卒業するメンバーが、各期の楽曲でコラボするシーンも卒業ライブで定着してきたが、2日目の山下は5期生とは『心にもないこと』、4期生とは『図書室の君へ』を選んだ。前者はこの5月12日に誕生日だった池田瑛紗で、ステージ上で山下が池田のバースデーを祝ってくれた。池田とファンにとっては忘れられない24歳のバースデーになったことだろう。『図書室の君へ』では大阪で舞台出演していた柴田柚菜が関西からかけつけ、4期生と山下で休業中の掛橋沙耶香のセンター曲を披露し、あたたかさを感じる瞬間になった。

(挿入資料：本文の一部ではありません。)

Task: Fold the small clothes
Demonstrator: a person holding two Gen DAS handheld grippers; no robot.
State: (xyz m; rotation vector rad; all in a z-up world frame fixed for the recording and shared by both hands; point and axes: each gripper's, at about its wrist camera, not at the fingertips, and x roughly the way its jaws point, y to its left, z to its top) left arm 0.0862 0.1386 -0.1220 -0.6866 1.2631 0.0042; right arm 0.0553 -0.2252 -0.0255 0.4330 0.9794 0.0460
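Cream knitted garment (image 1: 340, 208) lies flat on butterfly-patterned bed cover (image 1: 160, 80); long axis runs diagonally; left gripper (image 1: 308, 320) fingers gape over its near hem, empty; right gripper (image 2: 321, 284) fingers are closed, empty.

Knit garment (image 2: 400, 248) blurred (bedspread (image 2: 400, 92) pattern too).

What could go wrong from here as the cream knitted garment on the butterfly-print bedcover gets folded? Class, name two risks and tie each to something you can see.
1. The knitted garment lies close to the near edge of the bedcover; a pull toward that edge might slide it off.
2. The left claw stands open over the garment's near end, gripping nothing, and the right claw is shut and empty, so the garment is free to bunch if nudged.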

2日目アンコールのラストは、1日目オープニングと同じ『チャンスは平等』。1日目にこの曲で月のセットに乗って降りてきた山下が、2日目には月に乗って上がっていき幕が降りる。もちろん自身の名前にかけているが、かつてミュージカル『美少女戦士セーラームーン』で月野うさぎ/セーラームーンを演じたことも連想したくなる。そして『チャンスは平等』は、ディスコサウンドにのせたグルーヴィーな曲で、乃木坂46に合格するまでアイドルのオーディションに落ちてきた山下からの、人生の応援歌のような1曲。
3期生オーディションに落ちたら、大学受験に専念してアイドルは諦めるつもりだったという山下。グループアイドルだからこそ、誰もがスポットを浴びるライブに。乃木坂らしさのバトンを後輩につなぎ、小さなエピソードでもライブの演出に活かす――最後のチャンスで夢を叶えてくれた乃木坂46とファンへの恩返しが、卒業コンサートに詰め込まれていた。
12年前に、AKB48の前田敦子の卒業コンサートを東京ドームの客席で観ていた少女が、誰からも慕われる存在になって同じ会場でアイドルを全うして去っていった。山下美月の7年8か月の物語の集大成として、東京ドームでの2日間は運命的といってもいい到達点だった。